Plagegeister Zecken

Veröffentlicht in Pferdegesundheit

Borrelieosegefahr

Mit dem Beginn des Frühjahrs, wenn die Höchsttemperatur an zwei oder drei aufeinanderfolgenden Tagen etwa 10°C erreicht, ist mit dem Auftreten der ersten aktiven Zecken zu rechnen. Zunächst sind es die ausgehungerten Nymphen und erwachsenen Insekten, die sich aus ihren Überwinterungsverstecken wagen. Damit sind es ausgerechnet jene Entwicklungsstadien, die vor allem als Überträger der Borrelien bekannt sind.

Allerdings begeben sich nicht alle Nymphen und erwachsenen Zecken zur gleichen Zeit im Jahr auf Wirtsuche. Einige starten bereits im zeitigen Frühjahr, andere erst im Mai oder Juni. So verteilt sich die Zeckenaktivität je nach Wetterverlauf ungleichmäßig über die gesamte Vegetationsperiode und damit auch die Last für die Wirtstiere, die diese blutsaugenden Ektoparasiten unfreiwillig ernähren.

Die Temperatur beeinflusst das Erscheinen der ersten Zecken. Kälteeinbrüche im März und im April sorgen zwar für abrupte Einbrüche der Zeckenaktivität, den Tieren schadet das aber in der Regel nicht. Sie treten dann kurzfristig den Rückzug in die Laubstreu an und warten ab, bis es wieder wärmer wird. Dann bringen sie sich an den Spitzen der rasch wachsenden Gräser und Stauden und auf abgestorbenen Gräsern des Vorjahres in Stellung. Darüber hinaus reagieren Zecken auch auf Feuchtigkeit. Fällt im Frühjahr wenig Regen, so ziehen sich die Blutsauger nach einer längeren Schönwetterperiode vorübergehend zurück. Sobald es wieder regnet, verlassen sie die schützende Laubstreu und suchen verstärkt nach Wirten. Im Anschluss an solche Trockenphasen kann die Zeckenaktivität dann regelrecht explodieren.
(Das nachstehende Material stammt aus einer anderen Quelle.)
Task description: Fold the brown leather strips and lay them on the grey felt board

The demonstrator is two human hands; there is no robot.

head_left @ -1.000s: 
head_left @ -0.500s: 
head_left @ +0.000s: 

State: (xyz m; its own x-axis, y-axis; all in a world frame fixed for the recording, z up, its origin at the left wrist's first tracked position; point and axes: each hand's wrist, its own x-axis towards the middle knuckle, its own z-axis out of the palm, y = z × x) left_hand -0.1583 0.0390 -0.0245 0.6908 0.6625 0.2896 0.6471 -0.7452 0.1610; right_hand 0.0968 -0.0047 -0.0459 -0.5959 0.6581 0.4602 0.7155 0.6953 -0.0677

Beim Pferd bevorzugt die Zecke vor allem die sensiblen Hautbereiche an der Brust und den Beinen, am Hals, in der Nähe der Nüstern, entlang des Kronsaums und in der Fesselbeuge. Neben dem durch den Zeckenbiss verursachten Schmerz und einer sich gegebenenfalls entwickelnden Entzündung stellen insbesondere die von Zecken übertragenen Bakterien eine Gefahr dar. Da bei einigen dieser Krankheitserreger mit zunehmender Dauer des Bisses das Risiko einer Infektion zunimmt, sollte das Pferd täglich beim Putzen auf Zecken hin untersucht und dann von diesen befreit werden. Dazu darf die Zecke auf keinen Fall mit Öl, Klebstoff oder ähnlichem beträufelt oder stark gequetscht werden. Während ihres Todeskampfes wird sie ihren Mageninhalt in die Blutbahn des Pferdes übertragen und erhöht damit die Wahrscheinlichkeit einer Infektion.

Zum Entfernen von Zecken haben sich spezielle Zangen, Pinzetten oder Zeckenkarten bewährt, mit denen die Plagegeister vorsichtig und komplett herausgedreht werden können. Grundsätzlich sollte darauf geachtet werden, dass der Kopf des Parasiten mit entfernt wird. Andernfalls kann es zu Entzündungen der Bissstelle kommen.